There’s a Golden Age mystery sensibility, but does JOURNAL OF THE SUPERNOVA conform to the Golden Age mystery rules?
Yes, with one exception. The rules of Golden Age mysteries were formulated by Englishman Ronald Knox in 1929 and, perhaps because he was a Catholic priest, they became known as Knox’s Commandments. These rules were adopted as guidelines by the Detection Club, an association of mystery writers of the day, including those three greats of the Golden Age: Agatha Christie, Dorothy L. Sayers, and G.K. Chesterton. Their aim was to be fair to the reader, eliminating unexplained revelations, deus ex machinas, and all strained contrivances—the solution had to be derivable from clues presented clearly and unequivocally during the story, enabling the reader, if alert and clever enough, to solve the mystery before the whodunnit, howdunnit, and whydunnit are revealed.
JOURNAL OF THE SUPERNOVA complies with all these precepts except Number Five: ”No Chinamen”—a tongue-in-cheek rule, presumably really meant to reject mysterious and unaccounted-for figures suddenly happening on the scene. But the Hong-Kong-born and human-rights-advocating Dr. Wu in JOURNAL OF THE SUPERNOVA is a major character not just in the story, but also in helping to elucidate a larger theme of the book, that is, the rising threat of authoritarianism.
(As an aside, some delicate souls cringe at the word ”Chinamen” and feel the need to apologize for its presence in Knox’s Commandments. Did the term “Englishman,” used above, evoke a similar response? Would “Frenchmen” have been found objectionable? The answer is of course no, and so perhaps it is not ”Chinamen” that should be apologized for but unthinking and ahistorical political correctness.)
The larger theme of rising authoritarianism is also behind the 1930s motif adopted aboard the Mulvane, used not just to invoke a Golden Age milieu but also as a mechanism to ruminate on the last hundred years of history and wonder how, after having successfully risen to the two great challenges of fascism and communism, we find ourselves in such a sorry state today: culturally moribund, mired in debt, ineptly led no matter the party in power, and once again threatened by authoritarian regimes relentlessly working to destroy the democracies, socially, economically, industrially and militarily. In other words, how is it that Western civilization lost its mojo?

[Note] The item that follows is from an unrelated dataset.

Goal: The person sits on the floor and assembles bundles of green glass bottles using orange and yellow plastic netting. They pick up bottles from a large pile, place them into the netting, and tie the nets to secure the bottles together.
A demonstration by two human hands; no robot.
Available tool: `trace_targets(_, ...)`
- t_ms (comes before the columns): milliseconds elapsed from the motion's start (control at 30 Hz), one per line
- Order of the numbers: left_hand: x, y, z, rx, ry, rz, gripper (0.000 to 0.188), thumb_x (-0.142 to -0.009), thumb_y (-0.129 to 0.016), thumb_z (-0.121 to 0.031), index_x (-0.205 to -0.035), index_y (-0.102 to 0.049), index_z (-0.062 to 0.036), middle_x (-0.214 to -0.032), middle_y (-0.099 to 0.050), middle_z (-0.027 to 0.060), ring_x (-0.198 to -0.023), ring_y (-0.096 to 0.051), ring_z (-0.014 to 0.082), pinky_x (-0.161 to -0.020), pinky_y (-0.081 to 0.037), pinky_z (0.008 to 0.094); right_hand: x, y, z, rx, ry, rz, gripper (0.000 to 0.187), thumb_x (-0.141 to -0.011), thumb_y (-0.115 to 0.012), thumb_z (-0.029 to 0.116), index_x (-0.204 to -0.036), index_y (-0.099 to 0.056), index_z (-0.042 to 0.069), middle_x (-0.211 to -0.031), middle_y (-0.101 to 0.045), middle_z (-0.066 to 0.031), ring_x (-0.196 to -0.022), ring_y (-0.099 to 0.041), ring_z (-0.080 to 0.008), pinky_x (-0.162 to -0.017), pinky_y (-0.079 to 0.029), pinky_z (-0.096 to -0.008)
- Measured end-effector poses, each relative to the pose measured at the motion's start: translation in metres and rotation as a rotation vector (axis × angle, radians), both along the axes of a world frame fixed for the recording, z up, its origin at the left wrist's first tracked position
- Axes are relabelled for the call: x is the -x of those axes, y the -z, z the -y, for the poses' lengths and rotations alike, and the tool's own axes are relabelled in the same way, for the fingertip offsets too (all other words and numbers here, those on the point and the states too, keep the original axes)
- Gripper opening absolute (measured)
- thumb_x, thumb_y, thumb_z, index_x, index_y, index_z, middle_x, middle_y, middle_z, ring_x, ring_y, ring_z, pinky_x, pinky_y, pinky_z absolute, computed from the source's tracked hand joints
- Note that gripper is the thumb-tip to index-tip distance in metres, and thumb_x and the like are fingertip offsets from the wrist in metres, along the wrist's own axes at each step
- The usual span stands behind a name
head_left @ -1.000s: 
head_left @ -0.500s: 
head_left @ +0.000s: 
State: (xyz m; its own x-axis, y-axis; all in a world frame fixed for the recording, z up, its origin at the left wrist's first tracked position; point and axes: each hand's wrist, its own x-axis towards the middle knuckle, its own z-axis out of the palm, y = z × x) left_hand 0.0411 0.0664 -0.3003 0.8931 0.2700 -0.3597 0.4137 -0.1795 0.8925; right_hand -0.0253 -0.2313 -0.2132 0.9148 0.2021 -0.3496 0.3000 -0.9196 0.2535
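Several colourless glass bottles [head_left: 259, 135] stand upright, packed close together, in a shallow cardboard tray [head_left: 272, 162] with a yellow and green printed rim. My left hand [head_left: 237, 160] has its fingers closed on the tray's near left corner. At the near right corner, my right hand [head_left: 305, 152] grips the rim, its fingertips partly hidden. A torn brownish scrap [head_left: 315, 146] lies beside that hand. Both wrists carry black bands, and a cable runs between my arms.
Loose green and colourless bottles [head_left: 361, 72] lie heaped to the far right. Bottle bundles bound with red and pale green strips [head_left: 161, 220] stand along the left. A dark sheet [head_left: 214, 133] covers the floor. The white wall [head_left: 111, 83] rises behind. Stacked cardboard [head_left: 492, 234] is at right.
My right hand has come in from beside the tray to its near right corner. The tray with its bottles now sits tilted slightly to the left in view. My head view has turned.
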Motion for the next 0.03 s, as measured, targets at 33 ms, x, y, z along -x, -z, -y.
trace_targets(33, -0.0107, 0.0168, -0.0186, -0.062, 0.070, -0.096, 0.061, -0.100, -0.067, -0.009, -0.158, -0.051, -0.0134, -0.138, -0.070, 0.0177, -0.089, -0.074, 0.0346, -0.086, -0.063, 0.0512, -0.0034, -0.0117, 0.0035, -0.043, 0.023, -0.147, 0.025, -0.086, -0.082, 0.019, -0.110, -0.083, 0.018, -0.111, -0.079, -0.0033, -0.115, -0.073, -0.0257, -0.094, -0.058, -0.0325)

But JOURNAL OF THE SUPERNOVA is a murder mystery, not a political tract, and fully complies with the spirit of Knox’s Commandments, indeed not just slipping in clues but explicitly emphasizing and often repeating them to make sure they’re not missed or forgotten. Nevertheless, the author is confident that no one will ever successfully get the whodunnit, howdunnit, and whydunnit by the end of Chapter XLVIII—that is, before the solution is revealed.
There, reader: you have been challenged.